Cláudio elogiou todos os jogadores portugueses que tem ao dispor: «São todos jovens de grande potencial. O Miguel dá uma grande segurança na baliza. O Mica chegou à pouco mas está a adaptar-se muito bem a jogar à esquerda, é muito forte tecnicamente. O Lisandro nota-se perfeitamente que a segunda divisão sabe a pouco, é mesmo jogador de primeira, tem um grande rendimento a marcar golos e assistências, e tem um nível de treino e jogo brutal. Vai mesmo chegar longe. Por último, temos o André Vidigal, que é um jovem que tem tido um bom campeonato e para nós é um talento enorme. A última etapa dele não vai ser o Fortuna.»

O treinador português, que viveu praticamente toda a vida na Holanda, falou sobre a forte presença lusa no balneário com um grande orgulho: «Desde que assumi temos sete jogos, quatro vitórias e três empates, e os portugueses deixaram a marca em todas as vitórias, e isso é que é importante. Fui para a Holanda com 4 anos e tenho quase toda a minha vida aqui, mas tenho noção que ser português é algo muito especial.
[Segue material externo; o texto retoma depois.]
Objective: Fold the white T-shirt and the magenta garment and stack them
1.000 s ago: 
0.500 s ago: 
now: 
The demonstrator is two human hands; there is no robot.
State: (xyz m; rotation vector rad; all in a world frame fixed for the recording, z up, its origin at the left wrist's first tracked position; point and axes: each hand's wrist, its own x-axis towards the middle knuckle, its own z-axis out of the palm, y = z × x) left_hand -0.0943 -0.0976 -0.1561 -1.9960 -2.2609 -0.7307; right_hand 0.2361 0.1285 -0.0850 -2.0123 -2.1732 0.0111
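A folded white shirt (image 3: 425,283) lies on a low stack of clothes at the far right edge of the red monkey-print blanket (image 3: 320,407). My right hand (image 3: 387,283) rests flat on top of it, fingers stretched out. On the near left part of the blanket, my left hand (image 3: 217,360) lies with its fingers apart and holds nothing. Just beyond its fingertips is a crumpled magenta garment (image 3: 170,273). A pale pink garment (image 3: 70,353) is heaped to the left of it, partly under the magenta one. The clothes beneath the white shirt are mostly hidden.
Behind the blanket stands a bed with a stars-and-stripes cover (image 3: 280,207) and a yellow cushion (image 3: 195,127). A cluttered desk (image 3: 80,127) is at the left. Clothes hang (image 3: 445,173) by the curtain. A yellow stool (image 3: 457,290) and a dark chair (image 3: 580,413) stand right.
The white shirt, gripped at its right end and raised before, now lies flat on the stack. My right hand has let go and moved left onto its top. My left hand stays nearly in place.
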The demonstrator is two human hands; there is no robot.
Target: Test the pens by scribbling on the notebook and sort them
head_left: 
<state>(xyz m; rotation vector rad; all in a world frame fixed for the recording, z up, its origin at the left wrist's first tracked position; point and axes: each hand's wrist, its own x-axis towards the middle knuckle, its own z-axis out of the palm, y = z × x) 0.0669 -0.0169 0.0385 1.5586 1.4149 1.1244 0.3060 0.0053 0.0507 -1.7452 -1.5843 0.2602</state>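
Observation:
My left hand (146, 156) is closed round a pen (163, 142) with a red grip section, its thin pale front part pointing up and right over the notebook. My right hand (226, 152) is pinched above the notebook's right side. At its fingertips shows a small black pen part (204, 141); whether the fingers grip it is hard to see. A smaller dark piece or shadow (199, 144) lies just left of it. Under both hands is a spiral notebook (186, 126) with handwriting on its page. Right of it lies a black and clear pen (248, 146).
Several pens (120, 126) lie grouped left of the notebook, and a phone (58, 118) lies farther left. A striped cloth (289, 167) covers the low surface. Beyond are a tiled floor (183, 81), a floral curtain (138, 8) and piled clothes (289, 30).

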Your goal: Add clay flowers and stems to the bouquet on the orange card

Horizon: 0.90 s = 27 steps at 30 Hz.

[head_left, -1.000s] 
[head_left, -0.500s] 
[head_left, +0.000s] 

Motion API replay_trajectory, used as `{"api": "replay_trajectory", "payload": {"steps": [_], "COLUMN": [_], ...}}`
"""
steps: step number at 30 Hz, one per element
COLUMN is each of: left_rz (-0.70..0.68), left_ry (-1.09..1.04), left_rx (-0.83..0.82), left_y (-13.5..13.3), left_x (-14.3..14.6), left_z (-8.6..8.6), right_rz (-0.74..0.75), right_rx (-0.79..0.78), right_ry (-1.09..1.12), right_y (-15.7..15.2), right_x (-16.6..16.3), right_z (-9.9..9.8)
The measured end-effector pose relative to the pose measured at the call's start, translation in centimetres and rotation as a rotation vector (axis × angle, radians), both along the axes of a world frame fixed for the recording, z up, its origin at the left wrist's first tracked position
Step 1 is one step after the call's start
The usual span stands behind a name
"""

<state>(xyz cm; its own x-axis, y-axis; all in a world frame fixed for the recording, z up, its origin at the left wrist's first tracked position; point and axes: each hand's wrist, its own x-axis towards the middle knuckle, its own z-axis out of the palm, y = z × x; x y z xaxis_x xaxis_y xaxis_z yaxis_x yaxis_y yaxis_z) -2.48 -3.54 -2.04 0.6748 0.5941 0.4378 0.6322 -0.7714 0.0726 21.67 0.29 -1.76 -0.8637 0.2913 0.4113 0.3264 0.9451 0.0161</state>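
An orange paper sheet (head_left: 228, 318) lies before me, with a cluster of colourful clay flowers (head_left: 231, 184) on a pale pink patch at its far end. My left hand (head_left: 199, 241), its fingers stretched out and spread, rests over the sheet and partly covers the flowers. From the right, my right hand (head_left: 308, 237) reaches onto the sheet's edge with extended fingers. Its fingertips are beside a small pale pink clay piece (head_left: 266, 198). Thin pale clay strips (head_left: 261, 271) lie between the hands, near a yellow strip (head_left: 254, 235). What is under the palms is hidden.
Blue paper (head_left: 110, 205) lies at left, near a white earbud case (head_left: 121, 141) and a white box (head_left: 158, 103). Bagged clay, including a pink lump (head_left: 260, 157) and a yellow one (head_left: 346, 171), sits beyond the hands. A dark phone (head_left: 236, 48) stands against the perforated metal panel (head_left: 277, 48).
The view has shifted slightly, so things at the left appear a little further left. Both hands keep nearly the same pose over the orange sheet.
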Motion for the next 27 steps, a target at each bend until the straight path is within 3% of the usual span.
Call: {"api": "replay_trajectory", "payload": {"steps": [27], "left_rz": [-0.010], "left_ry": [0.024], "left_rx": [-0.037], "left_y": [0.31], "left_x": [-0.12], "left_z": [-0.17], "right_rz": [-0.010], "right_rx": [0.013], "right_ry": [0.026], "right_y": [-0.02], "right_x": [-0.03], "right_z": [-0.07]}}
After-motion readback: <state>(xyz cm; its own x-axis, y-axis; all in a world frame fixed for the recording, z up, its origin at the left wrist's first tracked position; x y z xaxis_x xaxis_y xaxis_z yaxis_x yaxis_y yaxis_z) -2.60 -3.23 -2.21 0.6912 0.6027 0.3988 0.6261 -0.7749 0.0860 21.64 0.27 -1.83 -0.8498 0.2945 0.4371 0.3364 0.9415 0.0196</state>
Dentro do nosso balneário quando ouço holandeses a falar palavras em português é uma coisa brutal, a língua portuguesa está bem presente no balneário e isso tem um certo valor para mim.»

Bem no coração da Holanda, há outro português a representar o primeiro classificado da Jupiler League, Janio Bikel, que falou sobre a temporada do NEC:

«Estamos muito bem, a equipa está a jogar bem e queremos ser campeões também. Já ouvi falar dos portugueses no Fortuna mas não os conheço muito bem, só os vi quando fomos lá jogar», contou ao Maisfutebol.

Sobre o seu futuro, Janio foi bem claro que não passará pela cidade de Nijmengen: «Seria ótimo jogar em Portugal, mas nunca se sabe. Trabalho aqui no estrangeiro e estou a avaliar as possibilidades de outros clubes, mas não vou ficar no NEC.»

A luta pelo título do segundo escalão holandês vai ser disputada até à negra. É difícil prever quem conseguirá a subida direta e quem terá de disputar o play-off, mas em breve, provavelmente poderemos ver alguns destes portugueses a pisar o relvado de estádios históricos do futebol europeu como o De Kuip ou do Philips Stadion.